Both conservative and liberal legal and revolutionary changes occurred in the cantons during the 1830s. When the radical wing of the liberals suppressed convents in Aargau in 1841, Lucerne turned conservative and invited the Jesuits to its schools. The radicals responded by launching two unsuccessful guerrilla attacks against Lucerne. Thus, the political conflict was infused with confessionalism, and in 1845 the Catholic cantons formed the separatist defensive league known as the Sonderbund, comprising Lucerne, Uri, Schwyz, Unterwalden, Zug, Fribourg, and Valais. Still, two other Catholic cantons, Solothurn and Ticino, along with several religiously mixed ones, sided with the majority and thus proved that the conflict was essentially political and not religious. In July 1847 the Diet, representing the majority of liberal cantons, declared the Sonderbund to be incompatible with the Federal Pact and demanded its dissolution.
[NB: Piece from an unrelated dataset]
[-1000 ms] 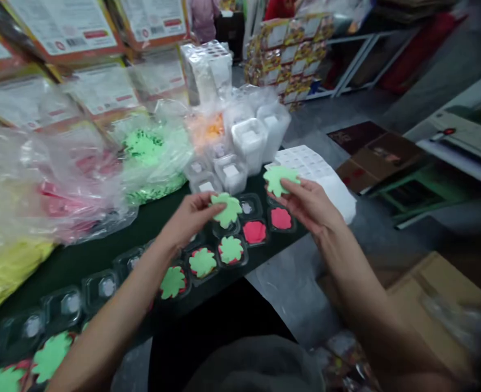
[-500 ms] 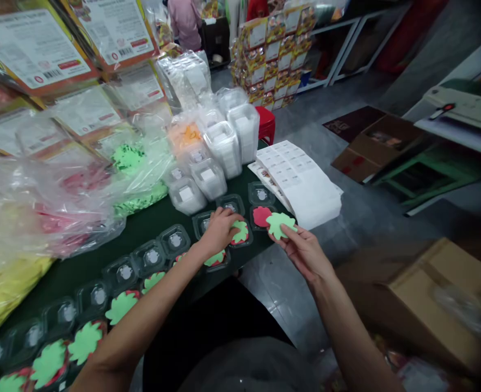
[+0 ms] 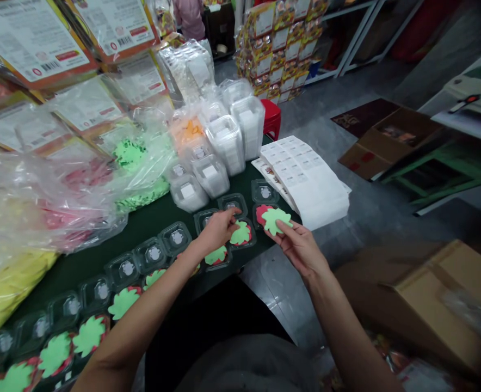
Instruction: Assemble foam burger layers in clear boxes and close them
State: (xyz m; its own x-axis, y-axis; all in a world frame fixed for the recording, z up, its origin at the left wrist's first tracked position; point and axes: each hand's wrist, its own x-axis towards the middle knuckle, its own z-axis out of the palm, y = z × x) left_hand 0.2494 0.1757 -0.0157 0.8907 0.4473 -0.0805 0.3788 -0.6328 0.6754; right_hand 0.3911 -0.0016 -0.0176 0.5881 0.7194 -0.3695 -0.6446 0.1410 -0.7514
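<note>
My right hand [image 3: 297,245] pinches a green flower-shaped cutout [image 3: 276,219] and holds it over a red cutout [image 3: 260,212] in the end clear tray. My left hand [image 3: 217,228] rests with fingers curled on the neighbouring tray, touching a green cutout [image 3: 241,234] that lies on a red one. A long row of clear plastic trays [image 3: 153,255] runs along the dark green table [image 3: 113,256]; the near row holds green-on-red cutouts, the far row small white pieces.
Stacks of clear containers [image 3: 228,142] and plastic bags of green [image 3: 136,163], pink and yellow cutouts crowd the table's back. White label sheets [image 3: 306,179] hang over the right end. Cardboard boxes [image 3: 436,305] stand on the floor at right. Another person stands far behind.
My left hand has set its green cutout down in a tray and stays on it. My right hand has brought its green cutout down over the red one in the end tray.
</note>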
A 25-day civil war erupted, and the result was a complete victory for the forces of the confederation. Owing to the military superiority and moderation of the majority and their commander in chief, Gen. Guillaume-Henri Dufour, few lives were lost. Nevertheless, the vanquished bitterly resented their humiliation, and, on a national level, political Catholicism retired into an oppositional “ghetto” until the end of the century. It was protected by the sovereignty of the conservative cantons, where Roman Catholics remained in power and fervently defended local autonomy and ecclesiastical rights against liberal-radical nationalism and centralism.
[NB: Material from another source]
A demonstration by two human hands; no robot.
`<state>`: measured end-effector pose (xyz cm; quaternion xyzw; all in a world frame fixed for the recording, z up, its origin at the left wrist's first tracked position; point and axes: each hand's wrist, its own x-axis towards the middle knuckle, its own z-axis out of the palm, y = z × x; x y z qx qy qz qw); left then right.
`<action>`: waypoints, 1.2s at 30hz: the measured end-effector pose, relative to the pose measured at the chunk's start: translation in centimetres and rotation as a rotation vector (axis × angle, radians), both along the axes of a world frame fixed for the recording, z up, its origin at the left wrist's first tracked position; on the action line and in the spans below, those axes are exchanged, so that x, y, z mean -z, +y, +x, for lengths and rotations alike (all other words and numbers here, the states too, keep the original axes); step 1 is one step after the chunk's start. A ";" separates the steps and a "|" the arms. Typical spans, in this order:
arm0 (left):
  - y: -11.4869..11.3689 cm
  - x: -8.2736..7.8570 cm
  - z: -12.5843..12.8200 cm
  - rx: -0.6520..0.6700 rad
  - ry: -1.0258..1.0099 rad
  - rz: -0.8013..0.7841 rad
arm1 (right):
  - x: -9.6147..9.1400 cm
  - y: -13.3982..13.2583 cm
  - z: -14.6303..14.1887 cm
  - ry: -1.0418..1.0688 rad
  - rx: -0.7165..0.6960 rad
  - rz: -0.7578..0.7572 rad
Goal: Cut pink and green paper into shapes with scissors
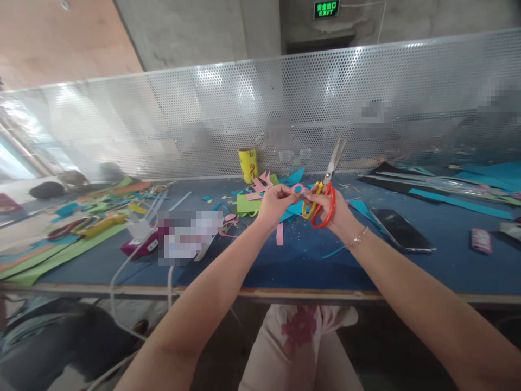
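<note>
- I see a blue counter (309, 260) with a wooden front edge.
- A dark phone (401, 231) lies flat at the right.
- A yellow roll (248, 164) stands at the back.
- Green paper sheets (61, 255) lie at the left.
- Paper scraps (248, 203) litter the middle.

Lower centre: bare bench (301, 266), open.
Centre: scissors (325, 203) stick up.
Right: phone (401, 231) blocks.
Left: cable (121, 266), paper scraps (65, 252).
Back: mesh screen (285, 108).

Bright daylight from the left; glare on the perforated screen (285, 108); wide-angle bending at edges; several pixelated patches.
</note>
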<state>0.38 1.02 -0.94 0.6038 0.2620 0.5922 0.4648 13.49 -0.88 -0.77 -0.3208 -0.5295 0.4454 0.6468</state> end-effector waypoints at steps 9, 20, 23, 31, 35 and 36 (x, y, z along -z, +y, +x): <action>-0.2 -0.3 -0.1 0.008 -0.024 -0.068 | -0.3 -0.3 0.0 0.012 0.014 -0.034; 0.1 0.0 -0.2 0.035 0.063 -0.088 | 0.0 -0.1 0.5 -0.141 0.078 -0.068; -0.2 0.0 -0.1 0.035 0.099 -0.055 | 0.2 0.1 0.5 -0.208 0.129 -0.056; -0.1 0.3 0.0 0.053 0.074 -0.117 | 0.5 0.1 0.5 -0.197 0.094 -0.041; 0.1 0.3 -0.1 0.024 0.012 -0.140 | 0.9 0.6 0.7 -0.323 0.110 -0.035; 0.2 0.2 -0.1 0.001 -0.036 -0.147 | 1.1 0.8 0.8 -0.372 0.130 -0.017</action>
Immediately after their victory and while the suspicious conservative regimes in the neighbouring countries were embroiled in domestic revolutions, the Swiss liberals established the new federal constitution of 1848, the essential structure of which has remained unchanged. The constitution provided considerable national representation even for the small cantons, which maintained essential sovereign rights (taxation, jurisdiction, and education). It created a bicameral legislative system, modeled after that of the United States, which combined a council of cantons (Ständerat), with each canton entitled to two members, and the National Council (Nationalrat), whose members would be elected in equal proportion to the Swiss population. The constitution also established the Federal Council (Bundesrat), an executive consisting of seven equally entitled secretaries. A common foreign policy was finally possible, and the new federal state unified customs, currency, weights and measures, and the postal service. It also provided for the promotion of the national welfare and for the protection of civil rights and liberties—though these were not granted to Jews until 1866. Finally, in one of the parliament’s first decisions, Bern was chosen for the capital of the new country over Zürich, Switzerland’s largest city.